I just want to add that as long as you return something as a result, it works fine. Only functions that return nothing do not work as expected.

This works:

let rec fix f a = f (fix f) a

fix (fun body num ->
    if num = 1000000
    then System.Console.WriteLine "Done!"; 0
    else body (num + 1)
) 0
|> ignore

And this is now the code generated for the lambda:

.method assembly static int32 f@11 (class FSharpFunc`2<int32, int32> body, int32 num)
{
ldarg.1
ldc.i4 1000000
bne.un.s IL_0015

ldstr "Done!"
call void Console::WriteLine(string)
ldc.i4.0
ret

IL_0015: ldarg.0
ldarg.1
ldc.i4.1
add
tail.
callvirt instance !1 class FSharpFunc`2<int32, int32>::Invoke(!0)
ret
}

Now there is a tailcall.

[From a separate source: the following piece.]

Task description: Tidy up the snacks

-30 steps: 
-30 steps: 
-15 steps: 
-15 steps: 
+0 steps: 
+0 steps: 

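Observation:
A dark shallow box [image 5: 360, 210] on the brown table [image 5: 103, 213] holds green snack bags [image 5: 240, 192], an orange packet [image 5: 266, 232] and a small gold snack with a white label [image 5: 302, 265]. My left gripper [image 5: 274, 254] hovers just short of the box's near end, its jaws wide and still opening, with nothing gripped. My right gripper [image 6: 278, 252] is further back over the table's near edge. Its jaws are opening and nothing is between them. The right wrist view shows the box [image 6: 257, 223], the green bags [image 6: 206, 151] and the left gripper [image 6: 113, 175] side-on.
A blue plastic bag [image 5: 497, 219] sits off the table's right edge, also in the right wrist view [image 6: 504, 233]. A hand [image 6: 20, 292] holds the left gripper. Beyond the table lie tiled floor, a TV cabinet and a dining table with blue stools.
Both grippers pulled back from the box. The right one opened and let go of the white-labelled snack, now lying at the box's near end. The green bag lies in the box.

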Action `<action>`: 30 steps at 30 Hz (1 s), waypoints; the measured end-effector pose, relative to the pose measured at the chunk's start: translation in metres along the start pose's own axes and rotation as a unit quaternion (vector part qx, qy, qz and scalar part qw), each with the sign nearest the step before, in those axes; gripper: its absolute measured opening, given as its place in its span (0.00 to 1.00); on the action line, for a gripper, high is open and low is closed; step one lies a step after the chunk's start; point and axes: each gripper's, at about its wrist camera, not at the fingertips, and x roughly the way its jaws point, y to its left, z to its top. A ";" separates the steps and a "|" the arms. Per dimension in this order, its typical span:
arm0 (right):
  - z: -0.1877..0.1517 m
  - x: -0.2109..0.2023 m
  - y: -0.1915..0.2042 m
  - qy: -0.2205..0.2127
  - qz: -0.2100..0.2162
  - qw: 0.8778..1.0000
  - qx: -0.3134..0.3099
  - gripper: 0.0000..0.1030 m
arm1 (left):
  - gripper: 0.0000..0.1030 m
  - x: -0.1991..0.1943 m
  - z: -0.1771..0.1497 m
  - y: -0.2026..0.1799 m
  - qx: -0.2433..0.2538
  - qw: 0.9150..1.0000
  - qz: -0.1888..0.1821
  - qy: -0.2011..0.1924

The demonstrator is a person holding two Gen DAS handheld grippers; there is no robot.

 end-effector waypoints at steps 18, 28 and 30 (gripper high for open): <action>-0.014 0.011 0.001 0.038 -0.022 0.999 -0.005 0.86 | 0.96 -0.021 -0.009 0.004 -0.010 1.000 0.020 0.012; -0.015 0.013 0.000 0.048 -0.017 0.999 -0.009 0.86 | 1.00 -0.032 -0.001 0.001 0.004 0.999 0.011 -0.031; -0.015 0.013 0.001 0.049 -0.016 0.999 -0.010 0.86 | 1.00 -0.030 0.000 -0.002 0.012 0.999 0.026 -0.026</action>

And everything works fine.

---

The IL code for fix (for discussion in comments):

.method public static !!b fix<a, b> (class FSharpFunc`2<class FSharpFunc`2<!!a, !!b>, class FSharpFunc`2<!!a, !!b>> f, !!a a) 
{    
    ldarg.0
    ldarg.0
    newobj instance void class Program/fix@11<!!a, !!b>::.ctor(class FSharpFunc`2<class FSharpFunc`2<!0, !1>, class FSharpFunc`2<!0, !1>>)
    ldarg.1
    tail.
    call !!0 class FSharpFunc`2<class FSharpFunc`2<!!a, !!b>, !!a>::InvokeFast<!!b>(class FSharpFunc`2<!0, class FSharpFunc`2<!1, !!0>>, !0, !1)
    ret
}

So it would appear to me that the (fix f) inside the definition of fix is not a recursive call that happens at this time, but merely a reference to fix itself that - along with the argument f - gets stored away into a closure called Program/fix@11 and is passed to the lambda as an argument which then actually calls fix via this closure.

Otherwise this would be infinite recursion from the beginning and fix would be useless.

I'm using F# version 3.1.2, F# Interactive version 12.0.30815.0

---

Please:

I am not interested in alternate solutions. I just want to know why the compiler returns a Unit that needs to be thrown away when the lambda does not produce a result.

Answer 1

In fact, you have already answered your own question. Quoting the comment from the source code,

// Throw away the unit result

is the pending operation after the call, preventing the compiler from using a tail call here.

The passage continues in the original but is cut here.